> **TASK ITEM**
The whole listing needs to be written out exactly, except for any images.

> **DATA BELOW**
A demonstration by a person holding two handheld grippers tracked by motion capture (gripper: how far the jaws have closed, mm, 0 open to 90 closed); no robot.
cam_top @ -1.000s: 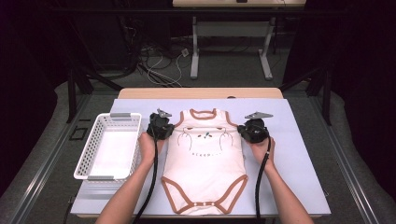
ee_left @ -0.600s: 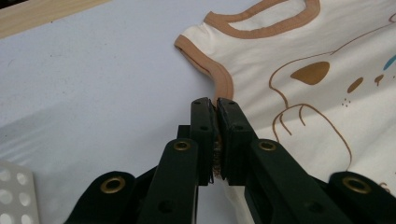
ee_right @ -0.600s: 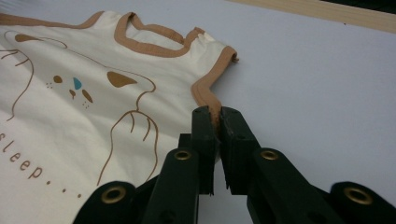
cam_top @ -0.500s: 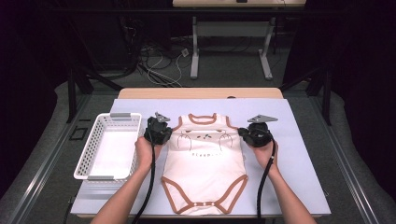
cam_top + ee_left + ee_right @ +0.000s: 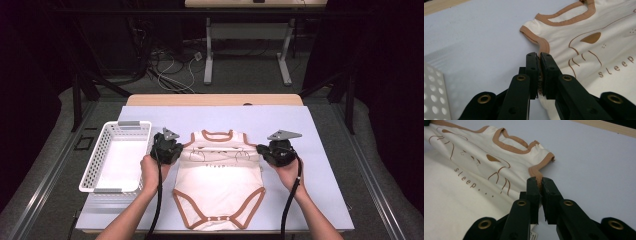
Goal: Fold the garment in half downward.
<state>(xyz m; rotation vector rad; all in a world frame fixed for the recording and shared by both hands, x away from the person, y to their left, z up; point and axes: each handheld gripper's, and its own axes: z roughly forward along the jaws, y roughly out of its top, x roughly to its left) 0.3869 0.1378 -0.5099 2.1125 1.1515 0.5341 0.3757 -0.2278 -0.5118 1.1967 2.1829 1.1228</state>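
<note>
Near edge of the table [image 5: 320, 210]: two forearms come in from below, cables trailing back. Baby bodysuit [image 5: 220, 185], cream with brown binding, lies flat on the pale sheet [image 5: 310, 130]; its snap crotch end sits nearest the person, close to the sheet's near edge, its neck end farther off. Left hand-held gripper [image 5: 176, 149] is clamped on the bodysuit's left armhole binding; in the left gripper view [image 5: 539, 56] the brown edge is pinched between the closed jaws. Right hand-held gripper [image 5: 261, 149] is likewise closed on the right armhole binding; in the right gripper view [image 5: 539, 180] the brown trim rises between the jaws, with the shoulder strap just beyond. Chest part is drawn taut between the two grips, printed face and the word "sleep" showing. White perforated basket [image 5: 97, 165] stands just left of the left hand, apart from the garment. Bare sheet to the right of the right hand and beyond the neckline up to the far wooden table edge. Past the table: dark floor, cables, and another table's legs [image 5: 285, 60].
</note>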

> **OUTPUT OF THE EXERCISE**
A demonstration by a person holding two handheld grippers tracked by motion capture (gripper: how far the jaws have closed, mm, 0 open to 90 closed); no robot.
cam_top @ -1.000s: 
ee_left @ -0.600s: 
ee_right @ -0.600s: 
cam_top @ -0.500s: 
cam_top + ee_left + ee_right @ +0.000s: 
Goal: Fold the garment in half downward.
<state>(xyz m; rotation vector rad; all in a world frame fixed for the recording and shared by both hands, x away from the person, y to their left, z up; point and axes: each handheld gripper's, and its own axes: z roughly forward along the jaws, y roughly out of its top, x roughly to its left) 0.3869 0.1378 -0.5099 2.1125 1.1515 0.5341 0.3757 -0.2278 -0.5118 1.1967 2.1829 1.1228</state>
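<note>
Near edge of the table [image 5: 320, 210]: two forearms come in from below, cables trailing back. Baby bodysuit [image 5: 220, 185], cream with brown binding, lies flat on the pale sheet [image 5: 310, 130]; its snap crotch end sits nearest the person, close to the sheet's near edge, its neck end farther off. Left hand-held gripper [image 5: 176, 149] is clamped on the bodysuit's left armhole binding; in the left gripper view [image 5: 539, 56] the brown edge is pinched between the closed jaws. Right hand-held gripper [image 5: 261, 149] is likewise closed on the right armhole binding; in the right gripper view [image 5: 539, 180] the brown trim rises between the jaws, with the shoulder strap just beyond. Chest part is drawn taut between the two grips, printed face and the word "sleep" showing. White perforated basket [image 5: 97, 165] stands just left of the left hand, apart from the garment. Bare sheet to the right of the right hand and beyond the neckline up to the far wooden table edge. Past the table: dark floor, cables, and another table's legs [image 5: 285, 60].
</note>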

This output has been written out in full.